STAPLE CRISP ONE DOLLAR BILL HERE
Mr. Anybody
Any . Company
12345 Any St
Any City, Any State
Dear Mr. Anybody,
I’ve attached a brand new crisp one-dollar bill to the top of this letter. Why have I done this? Actually, there are two reasons:
1. I have something very important to say to you and I needed some way to make sure
this letter catches your attention.
2. And, secondly, for reasons I’ll explain in a moment, I wanted you to experience, as
you opened this letter, the totally unique thrill of receiving money in the mail from a completely UNEXPECTED source!
First things first. I want to introduce myself then tell you what I think is so all-fired important. My name is:
>Your name<
>Your address<
>Your city, state, zip<
>Your phone number<
I’m a local carpet and upholstery cleaner associated with the cleaning industry for over 19 years of continuous operation. We deal in cleaning carpet & upholstery, car interiors, pet odor neutralizing and stain removal, Scotchguard carpet protection and deodorizing, carpet removal, installation and repairs, flood damage work.

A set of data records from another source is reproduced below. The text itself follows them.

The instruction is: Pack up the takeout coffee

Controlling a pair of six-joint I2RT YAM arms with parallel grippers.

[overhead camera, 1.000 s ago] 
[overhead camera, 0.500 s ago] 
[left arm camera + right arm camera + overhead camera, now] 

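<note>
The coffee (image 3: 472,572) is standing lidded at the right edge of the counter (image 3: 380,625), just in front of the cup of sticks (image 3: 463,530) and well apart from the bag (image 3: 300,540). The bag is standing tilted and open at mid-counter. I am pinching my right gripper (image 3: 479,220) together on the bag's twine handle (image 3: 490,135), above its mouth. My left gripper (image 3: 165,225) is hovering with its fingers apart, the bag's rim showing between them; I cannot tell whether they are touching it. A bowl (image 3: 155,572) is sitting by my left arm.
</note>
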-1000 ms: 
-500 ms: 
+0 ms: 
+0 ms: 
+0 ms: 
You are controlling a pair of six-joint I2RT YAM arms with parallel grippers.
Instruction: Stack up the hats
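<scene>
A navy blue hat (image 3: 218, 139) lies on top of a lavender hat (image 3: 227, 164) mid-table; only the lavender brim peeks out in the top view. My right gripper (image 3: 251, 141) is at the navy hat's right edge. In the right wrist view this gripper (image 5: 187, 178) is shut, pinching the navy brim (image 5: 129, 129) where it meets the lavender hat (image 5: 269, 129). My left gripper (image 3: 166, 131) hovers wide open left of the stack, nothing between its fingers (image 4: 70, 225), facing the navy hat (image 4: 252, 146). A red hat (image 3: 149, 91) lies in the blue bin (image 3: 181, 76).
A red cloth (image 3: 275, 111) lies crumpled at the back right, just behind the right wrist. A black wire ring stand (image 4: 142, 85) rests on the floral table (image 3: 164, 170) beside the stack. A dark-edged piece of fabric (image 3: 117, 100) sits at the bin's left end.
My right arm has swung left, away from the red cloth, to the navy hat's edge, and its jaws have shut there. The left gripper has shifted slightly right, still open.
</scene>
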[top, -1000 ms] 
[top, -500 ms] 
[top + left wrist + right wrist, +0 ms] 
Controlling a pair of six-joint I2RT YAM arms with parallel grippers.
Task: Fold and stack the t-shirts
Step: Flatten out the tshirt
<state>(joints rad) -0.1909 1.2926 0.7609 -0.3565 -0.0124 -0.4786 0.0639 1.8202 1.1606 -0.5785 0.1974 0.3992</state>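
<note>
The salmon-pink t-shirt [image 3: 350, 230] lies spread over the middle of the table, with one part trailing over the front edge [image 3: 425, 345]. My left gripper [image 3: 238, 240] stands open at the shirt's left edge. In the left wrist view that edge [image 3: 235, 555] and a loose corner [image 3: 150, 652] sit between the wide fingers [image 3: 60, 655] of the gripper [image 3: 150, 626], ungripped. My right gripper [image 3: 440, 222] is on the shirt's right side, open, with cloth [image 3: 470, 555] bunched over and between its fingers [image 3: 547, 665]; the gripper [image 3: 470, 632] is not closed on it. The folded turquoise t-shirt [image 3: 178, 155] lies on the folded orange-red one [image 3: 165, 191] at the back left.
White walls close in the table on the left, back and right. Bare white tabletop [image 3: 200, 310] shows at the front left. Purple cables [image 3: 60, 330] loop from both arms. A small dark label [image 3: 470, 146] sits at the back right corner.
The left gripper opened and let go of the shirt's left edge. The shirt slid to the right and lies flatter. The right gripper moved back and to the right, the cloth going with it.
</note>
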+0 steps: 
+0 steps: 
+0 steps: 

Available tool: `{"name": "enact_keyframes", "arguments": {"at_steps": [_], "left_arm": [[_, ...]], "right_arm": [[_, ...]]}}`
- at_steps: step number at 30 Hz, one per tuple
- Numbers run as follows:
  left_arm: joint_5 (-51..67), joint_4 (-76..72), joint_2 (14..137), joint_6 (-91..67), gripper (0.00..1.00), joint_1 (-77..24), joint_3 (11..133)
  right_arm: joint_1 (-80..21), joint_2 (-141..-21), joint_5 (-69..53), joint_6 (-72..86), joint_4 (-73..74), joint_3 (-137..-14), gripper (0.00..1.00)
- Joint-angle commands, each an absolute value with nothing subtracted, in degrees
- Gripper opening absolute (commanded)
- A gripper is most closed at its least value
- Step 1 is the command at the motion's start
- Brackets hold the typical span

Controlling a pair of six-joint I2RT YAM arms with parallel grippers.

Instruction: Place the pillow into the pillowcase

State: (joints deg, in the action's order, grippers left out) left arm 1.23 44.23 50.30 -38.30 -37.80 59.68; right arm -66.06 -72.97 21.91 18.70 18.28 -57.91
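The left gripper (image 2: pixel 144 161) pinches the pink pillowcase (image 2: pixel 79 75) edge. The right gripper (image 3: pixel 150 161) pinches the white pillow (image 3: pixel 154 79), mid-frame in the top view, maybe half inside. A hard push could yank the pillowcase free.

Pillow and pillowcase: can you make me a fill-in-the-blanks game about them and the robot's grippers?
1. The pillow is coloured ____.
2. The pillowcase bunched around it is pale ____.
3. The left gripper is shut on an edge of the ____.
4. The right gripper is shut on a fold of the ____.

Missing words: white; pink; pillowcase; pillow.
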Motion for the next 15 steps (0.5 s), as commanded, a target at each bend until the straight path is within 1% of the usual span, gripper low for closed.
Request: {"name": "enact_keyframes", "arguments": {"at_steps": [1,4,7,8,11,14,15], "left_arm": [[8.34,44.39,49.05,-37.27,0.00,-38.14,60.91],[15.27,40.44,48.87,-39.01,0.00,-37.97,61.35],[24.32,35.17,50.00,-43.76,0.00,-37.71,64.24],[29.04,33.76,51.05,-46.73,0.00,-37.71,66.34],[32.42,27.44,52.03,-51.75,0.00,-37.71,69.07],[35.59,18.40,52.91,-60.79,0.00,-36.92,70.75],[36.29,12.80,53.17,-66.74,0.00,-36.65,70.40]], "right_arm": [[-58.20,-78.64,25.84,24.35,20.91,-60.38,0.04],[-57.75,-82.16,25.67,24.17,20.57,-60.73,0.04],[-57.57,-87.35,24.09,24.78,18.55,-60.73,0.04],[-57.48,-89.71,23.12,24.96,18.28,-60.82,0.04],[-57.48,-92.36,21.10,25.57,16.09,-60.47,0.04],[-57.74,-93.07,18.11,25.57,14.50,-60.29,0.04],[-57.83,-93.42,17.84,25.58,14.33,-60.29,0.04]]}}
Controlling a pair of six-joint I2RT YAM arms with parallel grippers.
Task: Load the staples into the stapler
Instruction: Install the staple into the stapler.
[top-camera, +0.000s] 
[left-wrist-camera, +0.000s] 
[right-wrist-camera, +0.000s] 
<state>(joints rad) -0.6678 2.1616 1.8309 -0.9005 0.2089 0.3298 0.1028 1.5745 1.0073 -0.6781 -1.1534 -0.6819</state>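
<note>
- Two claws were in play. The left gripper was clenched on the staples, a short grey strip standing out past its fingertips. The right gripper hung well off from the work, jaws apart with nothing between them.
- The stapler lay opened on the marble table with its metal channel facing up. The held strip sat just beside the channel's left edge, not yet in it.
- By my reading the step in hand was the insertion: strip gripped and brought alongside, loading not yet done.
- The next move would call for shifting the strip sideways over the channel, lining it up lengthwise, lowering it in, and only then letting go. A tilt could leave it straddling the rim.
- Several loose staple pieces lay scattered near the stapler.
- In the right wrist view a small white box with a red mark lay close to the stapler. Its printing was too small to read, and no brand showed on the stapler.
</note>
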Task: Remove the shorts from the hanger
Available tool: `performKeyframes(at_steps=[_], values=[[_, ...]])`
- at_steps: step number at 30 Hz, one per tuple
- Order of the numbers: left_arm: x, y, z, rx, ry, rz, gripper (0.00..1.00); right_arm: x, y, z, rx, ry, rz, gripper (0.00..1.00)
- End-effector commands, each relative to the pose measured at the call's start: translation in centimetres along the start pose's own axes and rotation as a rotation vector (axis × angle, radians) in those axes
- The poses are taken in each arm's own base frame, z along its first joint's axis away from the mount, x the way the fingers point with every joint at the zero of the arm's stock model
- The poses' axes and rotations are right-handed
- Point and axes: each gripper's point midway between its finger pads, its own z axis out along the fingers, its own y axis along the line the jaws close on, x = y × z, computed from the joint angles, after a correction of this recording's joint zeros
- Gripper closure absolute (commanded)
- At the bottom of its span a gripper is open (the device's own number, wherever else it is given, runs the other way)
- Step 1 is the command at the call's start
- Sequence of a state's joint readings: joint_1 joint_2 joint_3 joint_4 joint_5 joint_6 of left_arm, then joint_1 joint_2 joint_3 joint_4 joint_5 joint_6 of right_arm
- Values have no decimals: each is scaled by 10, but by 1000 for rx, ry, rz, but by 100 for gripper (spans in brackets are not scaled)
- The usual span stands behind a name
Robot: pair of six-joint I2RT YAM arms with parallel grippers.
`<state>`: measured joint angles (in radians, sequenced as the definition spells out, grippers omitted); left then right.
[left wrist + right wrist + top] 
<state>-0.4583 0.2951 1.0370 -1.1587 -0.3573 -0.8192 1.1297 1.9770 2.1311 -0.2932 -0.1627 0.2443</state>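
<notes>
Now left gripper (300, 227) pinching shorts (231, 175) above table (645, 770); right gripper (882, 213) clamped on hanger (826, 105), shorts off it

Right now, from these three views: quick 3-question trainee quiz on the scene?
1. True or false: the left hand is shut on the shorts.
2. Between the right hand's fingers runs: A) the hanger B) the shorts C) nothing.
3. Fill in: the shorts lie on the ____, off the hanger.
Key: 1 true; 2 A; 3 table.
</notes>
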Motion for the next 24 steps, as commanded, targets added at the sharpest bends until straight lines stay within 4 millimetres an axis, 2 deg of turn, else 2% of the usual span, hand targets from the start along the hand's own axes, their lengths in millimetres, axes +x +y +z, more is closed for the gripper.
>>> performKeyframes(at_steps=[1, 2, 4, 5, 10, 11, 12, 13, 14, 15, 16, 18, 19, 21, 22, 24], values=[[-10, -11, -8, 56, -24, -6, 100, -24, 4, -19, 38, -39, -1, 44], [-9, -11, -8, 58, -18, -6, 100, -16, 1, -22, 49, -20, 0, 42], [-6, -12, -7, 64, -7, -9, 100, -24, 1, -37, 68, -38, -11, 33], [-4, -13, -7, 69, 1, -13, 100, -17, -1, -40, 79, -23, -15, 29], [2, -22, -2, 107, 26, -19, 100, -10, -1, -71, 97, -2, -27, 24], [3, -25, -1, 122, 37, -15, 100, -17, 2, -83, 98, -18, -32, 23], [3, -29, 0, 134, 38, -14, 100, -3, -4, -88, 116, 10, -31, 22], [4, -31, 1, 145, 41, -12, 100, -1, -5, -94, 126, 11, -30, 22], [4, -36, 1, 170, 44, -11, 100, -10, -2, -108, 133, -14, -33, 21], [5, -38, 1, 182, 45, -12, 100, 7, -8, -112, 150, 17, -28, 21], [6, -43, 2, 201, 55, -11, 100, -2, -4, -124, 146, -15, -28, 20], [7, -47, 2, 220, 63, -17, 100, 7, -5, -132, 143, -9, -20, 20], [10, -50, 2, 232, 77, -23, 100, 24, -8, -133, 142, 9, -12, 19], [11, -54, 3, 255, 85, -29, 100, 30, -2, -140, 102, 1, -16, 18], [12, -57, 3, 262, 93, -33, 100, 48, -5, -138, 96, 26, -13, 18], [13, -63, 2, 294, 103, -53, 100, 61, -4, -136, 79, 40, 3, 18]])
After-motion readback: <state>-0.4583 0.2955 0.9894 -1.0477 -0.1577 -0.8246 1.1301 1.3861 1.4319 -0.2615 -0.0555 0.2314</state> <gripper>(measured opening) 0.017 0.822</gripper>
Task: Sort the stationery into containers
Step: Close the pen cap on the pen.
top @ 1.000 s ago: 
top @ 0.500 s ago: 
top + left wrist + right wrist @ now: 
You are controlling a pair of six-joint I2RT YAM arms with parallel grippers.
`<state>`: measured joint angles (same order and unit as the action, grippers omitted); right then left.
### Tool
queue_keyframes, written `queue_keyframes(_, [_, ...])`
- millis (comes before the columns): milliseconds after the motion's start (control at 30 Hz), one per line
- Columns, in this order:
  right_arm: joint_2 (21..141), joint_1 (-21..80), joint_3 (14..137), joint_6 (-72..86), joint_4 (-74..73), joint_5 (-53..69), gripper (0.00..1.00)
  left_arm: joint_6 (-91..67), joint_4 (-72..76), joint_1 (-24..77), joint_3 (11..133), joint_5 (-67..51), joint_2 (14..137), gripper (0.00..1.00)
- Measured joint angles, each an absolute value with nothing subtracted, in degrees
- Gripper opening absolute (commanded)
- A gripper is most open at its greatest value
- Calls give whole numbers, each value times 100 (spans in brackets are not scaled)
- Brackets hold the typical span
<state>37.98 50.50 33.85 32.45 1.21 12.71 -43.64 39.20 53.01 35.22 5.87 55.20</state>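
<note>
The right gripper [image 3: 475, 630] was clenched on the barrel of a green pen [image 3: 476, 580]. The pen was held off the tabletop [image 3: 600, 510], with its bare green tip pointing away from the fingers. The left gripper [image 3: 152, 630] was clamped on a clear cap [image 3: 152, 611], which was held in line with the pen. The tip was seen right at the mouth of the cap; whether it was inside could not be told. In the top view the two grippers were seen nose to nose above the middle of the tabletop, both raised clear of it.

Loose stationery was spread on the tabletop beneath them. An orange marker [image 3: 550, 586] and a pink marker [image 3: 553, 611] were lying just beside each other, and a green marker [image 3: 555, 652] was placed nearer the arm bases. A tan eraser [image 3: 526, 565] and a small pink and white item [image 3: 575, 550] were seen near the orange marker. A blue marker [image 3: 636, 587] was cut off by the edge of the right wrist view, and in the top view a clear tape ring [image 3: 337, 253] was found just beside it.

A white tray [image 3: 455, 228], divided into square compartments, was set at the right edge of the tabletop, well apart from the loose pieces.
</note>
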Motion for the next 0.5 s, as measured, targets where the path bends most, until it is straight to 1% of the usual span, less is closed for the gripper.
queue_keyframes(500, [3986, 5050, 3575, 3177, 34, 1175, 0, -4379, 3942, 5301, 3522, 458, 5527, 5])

Our steam cleaning method is the safest, most effective method on the market! Your carpet and upholstery is like a sink, It’s a collector of bacteria, dirt, dust mites, allergens, pollen, micro-organisms, to name a few.
This all contributes to air-borne particles that you inhale, possibly causing head-aches, sore-throats, ear-aches, stuffy-noses, you get the message! Very unhealthy. It’s called sick-building syndrome and every home and building has it! I can help you eliminate all these problems mentioned above.
We’re not the biggest cleaner on the beach, but we are the best. I’m good at what I do, darn good, and I better be --- it’s my labor of love and I slave over it, literally. I’m committed to my business, heart and soul.
What’s so important is that I want you for a customer… and I’ll do almost anything for you to get you to become a customer! (The one buck really isn’t a bribe --- sincerely, it was only intended to capture your interest enough to read my message and it worked, didn’t it?)
Anyway, I’d give my shirt-off-my-back to do business with you…I really mean it! Yet, I’m not so naïve to believe you’ll ever consider me unless I can truly EARN the privilege! I have some of the best prices in the industry … period! I know the carpet-cleaning marketplace. I know my competition. Perhaps I won’t have the best price all the time, every time, but I WILL be 95% of the time!
Now that’s pretty strong medicine, but I can back it up --- all I need is the opportunity --- further, I can back it up like there was no tomorrow! I’ve got the pricing, I’ve got the top quality, I’ve got the reliability, I’ve got the know-how --- these are the fundamental essentials --- I’ve got’em all, seriously! I’ve got everything but the opportunity to convert you to a highly-prized and valued customer of mine. Remember, if I cannot benefit to your cleaning problems – throw me out… and I mean that too!
All of which brings me down to the second reason I have attached a crisp dollar bill to the top of this letter. I’m hoping you don’t decide to spend it. What I hope instead, is that you decide to FRAME it!
And then someday what I hope happens is that someone will see that framed dollar bill hanging on your wall and ask about it, you’ll say something like this:
“Well, that happens to be the very first dollar I saved because of my contact with >>Your Name<< and since then, I’ve saved 1000’s more!”